WORK TO COMPLETE
Look at the entries below and restate word for word the lines from the first through the one that has "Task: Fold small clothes".

DATA TO EXAMINE
○ ○ ○ ○ ○ ○ ○

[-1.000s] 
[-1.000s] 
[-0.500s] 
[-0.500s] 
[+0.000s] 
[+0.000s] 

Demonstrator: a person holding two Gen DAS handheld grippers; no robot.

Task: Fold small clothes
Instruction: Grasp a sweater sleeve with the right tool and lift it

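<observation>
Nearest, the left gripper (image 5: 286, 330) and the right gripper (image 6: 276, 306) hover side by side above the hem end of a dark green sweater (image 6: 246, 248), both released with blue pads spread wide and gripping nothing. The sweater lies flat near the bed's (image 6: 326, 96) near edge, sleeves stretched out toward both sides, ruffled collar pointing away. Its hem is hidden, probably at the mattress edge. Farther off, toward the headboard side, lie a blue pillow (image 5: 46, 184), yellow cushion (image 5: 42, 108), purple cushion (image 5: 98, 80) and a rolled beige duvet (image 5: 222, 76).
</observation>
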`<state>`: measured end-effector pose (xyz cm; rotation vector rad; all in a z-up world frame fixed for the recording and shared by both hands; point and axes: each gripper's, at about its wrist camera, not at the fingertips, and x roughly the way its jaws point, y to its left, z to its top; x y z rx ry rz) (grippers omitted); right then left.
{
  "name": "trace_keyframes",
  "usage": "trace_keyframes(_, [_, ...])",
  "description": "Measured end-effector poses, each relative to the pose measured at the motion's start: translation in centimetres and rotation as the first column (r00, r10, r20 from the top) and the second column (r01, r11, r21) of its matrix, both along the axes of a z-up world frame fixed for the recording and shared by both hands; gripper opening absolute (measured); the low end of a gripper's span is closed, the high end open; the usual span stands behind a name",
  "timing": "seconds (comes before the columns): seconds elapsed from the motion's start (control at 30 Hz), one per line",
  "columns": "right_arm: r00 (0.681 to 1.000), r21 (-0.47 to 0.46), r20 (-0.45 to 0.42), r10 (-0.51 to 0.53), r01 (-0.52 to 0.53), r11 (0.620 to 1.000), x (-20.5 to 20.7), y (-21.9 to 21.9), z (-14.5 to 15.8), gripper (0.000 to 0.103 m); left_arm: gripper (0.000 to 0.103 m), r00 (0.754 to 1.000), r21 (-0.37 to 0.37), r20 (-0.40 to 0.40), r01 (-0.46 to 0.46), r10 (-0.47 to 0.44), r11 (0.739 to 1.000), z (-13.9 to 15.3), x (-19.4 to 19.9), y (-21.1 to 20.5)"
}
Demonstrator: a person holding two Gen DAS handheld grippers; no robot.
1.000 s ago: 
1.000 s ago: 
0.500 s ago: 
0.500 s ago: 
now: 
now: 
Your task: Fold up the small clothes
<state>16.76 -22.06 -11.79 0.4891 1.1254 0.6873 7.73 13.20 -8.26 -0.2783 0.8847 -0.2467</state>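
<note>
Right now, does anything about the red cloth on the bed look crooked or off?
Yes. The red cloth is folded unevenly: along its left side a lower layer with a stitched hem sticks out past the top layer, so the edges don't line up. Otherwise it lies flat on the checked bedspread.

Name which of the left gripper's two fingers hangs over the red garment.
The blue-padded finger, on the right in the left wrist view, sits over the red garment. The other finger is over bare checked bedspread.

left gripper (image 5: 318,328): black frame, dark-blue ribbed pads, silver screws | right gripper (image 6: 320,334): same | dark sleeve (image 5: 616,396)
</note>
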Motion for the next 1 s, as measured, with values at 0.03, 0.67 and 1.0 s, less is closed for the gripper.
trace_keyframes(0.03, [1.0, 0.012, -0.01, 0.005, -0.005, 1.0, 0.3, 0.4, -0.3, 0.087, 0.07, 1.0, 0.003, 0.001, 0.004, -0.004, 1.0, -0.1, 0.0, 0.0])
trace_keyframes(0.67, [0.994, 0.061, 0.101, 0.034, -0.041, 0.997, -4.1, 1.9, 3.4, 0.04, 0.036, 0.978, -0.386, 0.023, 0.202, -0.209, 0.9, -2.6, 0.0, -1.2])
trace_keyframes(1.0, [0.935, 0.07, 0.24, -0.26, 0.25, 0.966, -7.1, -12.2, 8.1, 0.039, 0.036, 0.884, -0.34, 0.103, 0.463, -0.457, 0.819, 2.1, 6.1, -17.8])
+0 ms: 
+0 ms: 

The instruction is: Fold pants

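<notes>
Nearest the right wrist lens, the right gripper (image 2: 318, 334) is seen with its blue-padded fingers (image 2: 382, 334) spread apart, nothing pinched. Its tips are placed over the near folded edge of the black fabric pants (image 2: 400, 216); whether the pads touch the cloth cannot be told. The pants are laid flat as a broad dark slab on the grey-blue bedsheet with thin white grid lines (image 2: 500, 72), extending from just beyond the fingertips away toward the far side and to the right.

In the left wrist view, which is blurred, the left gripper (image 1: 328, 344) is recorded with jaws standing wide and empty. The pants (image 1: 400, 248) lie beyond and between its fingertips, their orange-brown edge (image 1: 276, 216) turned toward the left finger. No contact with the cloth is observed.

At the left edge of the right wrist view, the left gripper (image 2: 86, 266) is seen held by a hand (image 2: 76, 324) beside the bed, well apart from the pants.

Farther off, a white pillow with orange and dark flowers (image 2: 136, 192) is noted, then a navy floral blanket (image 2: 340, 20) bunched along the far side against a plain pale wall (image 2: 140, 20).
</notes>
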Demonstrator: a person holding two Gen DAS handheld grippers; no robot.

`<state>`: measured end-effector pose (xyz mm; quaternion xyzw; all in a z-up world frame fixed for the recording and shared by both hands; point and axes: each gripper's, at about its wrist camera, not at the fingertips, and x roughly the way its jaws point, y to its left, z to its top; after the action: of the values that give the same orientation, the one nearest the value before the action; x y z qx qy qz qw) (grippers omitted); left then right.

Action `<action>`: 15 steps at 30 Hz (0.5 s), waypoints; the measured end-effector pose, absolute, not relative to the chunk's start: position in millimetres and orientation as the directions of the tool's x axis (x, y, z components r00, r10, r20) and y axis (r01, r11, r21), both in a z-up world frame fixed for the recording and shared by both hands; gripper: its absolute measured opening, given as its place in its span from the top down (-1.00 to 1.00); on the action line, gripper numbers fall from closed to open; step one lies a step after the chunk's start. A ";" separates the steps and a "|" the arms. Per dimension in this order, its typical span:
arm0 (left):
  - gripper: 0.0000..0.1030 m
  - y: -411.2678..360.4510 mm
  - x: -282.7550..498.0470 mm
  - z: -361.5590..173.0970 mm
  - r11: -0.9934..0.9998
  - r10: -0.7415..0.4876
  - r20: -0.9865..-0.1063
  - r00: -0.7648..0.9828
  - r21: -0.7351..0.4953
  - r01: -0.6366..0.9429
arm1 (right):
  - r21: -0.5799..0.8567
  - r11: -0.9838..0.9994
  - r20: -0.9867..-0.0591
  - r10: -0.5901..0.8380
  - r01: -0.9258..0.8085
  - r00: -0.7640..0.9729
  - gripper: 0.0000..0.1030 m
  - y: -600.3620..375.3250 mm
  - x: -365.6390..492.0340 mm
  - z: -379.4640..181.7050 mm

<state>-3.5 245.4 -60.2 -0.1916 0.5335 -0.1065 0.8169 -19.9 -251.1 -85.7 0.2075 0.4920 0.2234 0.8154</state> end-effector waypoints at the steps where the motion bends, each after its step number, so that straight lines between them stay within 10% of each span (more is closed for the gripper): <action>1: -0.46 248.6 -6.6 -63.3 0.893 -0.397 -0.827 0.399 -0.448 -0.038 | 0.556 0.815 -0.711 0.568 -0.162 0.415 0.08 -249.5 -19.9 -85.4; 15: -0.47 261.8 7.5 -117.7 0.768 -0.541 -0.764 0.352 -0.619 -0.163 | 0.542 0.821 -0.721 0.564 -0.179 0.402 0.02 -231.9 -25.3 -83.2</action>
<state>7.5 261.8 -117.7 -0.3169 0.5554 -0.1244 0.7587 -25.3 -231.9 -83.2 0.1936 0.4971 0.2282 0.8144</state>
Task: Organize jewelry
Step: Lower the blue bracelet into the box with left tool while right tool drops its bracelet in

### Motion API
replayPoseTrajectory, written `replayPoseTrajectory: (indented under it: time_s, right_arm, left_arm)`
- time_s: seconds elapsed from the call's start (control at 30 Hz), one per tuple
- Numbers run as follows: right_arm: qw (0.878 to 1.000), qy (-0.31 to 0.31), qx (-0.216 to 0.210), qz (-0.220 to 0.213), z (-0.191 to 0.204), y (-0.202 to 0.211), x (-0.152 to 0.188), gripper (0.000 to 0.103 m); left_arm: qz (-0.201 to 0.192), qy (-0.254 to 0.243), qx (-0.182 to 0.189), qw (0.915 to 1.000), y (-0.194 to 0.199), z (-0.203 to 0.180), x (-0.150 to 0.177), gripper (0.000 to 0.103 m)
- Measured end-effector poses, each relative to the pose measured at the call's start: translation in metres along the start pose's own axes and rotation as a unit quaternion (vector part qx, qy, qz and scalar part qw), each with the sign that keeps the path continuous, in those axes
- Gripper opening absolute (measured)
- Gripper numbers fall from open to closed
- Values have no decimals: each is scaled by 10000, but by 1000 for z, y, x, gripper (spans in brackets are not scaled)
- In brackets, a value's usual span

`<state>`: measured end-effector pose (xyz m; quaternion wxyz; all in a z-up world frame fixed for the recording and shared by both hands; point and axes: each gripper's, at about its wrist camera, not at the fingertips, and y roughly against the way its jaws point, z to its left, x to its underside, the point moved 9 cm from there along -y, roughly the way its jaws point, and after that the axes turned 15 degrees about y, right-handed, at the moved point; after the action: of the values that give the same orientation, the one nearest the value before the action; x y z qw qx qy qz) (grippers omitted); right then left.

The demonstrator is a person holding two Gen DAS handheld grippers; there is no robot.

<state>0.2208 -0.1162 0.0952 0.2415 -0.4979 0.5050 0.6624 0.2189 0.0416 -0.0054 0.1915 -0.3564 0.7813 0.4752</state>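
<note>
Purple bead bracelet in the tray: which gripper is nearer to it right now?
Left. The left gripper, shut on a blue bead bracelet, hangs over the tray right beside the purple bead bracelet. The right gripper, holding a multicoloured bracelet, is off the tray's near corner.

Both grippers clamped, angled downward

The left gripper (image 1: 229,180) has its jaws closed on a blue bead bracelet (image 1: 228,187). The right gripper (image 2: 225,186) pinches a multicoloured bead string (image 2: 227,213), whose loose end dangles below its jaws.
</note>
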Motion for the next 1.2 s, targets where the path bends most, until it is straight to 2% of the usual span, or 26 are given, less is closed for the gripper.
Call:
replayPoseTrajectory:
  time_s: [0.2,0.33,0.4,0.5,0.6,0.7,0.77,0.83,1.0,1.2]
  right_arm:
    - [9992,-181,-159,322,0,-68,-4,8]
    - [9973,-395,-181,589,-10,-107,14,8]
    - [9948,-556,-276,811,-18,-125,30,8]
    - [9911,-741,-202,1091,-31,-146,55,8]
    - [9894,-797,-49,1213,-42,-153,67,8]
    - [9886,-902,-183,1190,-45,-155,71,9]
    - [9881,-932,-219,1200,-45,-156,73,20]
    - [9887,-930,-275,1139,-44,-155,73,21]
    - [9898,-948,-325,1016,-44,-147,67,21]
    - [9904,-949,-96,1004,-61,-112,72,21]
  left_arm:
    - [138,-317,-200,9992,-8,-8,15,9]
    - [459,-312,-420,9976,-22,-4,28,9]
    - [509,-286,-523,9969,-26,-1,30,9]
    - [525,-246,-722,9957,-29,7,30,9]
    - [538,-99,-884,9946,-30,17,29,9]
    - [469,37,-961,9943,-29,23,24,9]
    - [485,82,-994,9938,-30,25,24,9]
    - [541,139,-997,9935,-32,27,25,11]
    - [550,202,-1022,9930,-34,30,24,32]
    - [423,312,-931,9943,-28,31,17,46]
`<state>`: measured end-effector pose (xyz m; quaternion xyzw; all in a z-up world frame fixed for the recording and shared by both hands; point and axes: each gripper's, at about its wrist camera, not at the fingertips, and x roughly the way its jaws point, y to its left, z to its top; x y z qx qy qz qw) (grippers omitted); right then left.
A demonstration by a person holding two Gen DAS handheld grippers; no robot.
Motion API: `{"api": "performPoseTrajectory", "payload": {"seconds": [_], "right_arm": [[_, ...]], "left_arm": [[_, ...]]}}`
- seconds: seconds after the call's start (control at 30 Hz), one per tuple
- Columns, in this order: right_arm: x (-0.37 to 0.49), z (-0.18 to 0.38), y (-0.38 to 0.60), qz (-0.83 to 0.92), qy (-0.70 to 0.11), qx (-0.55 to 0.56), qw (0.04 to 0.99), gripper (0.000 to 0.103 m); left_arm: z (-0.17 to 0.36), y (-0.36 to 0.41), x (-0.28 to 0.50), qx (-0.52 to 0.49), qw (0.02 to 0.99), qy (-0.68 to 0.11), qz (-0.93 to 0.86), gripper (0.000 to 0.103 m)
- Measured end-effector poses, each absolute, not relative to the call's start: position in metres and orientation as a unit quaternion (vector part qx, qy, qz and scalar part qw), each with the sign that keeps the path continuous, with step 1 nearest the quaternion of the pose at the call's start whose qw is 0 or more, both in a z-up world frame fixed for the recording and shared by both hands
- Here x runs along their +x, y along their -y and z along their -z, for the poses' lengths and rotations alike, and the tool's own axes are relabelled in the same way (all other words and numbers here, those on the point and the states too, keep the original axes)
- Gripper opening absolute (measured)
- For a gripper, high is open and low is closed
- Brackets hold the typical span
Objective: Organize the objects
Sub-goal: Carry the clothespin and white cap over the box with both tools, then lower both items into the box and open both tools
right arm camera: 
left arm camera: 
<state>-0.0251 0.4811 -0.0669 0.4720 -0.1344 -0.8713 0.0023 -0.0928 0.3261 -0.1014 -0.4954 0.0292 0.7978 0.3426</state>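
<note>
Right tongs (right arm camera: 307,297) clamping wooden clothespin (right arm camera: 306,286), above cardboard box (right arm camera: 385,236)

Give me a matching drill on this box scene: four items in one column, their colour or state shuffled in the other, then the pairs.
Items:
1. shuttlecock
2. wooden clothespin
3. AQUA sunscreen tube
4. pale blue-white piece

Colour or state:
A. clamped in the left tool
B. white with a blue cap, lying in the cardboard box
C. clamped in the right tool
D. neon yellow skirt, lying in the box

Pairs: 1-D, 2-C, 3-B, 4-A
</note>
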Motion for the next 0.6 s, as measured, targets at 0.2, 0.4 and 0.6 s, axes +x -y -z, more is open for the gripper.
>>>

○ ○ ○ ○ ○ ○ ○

TASK ANSWER
[-1.000s] 
[-1.000s] 
[-0.500s] 
[-0.500s] 
[+0.000s] 
[+0.000s] 

Demonstrator: a person holding two Gen DAS handheld grippers; no robot.

Task: Fold small clothes

With the answer given, the exercise is closed.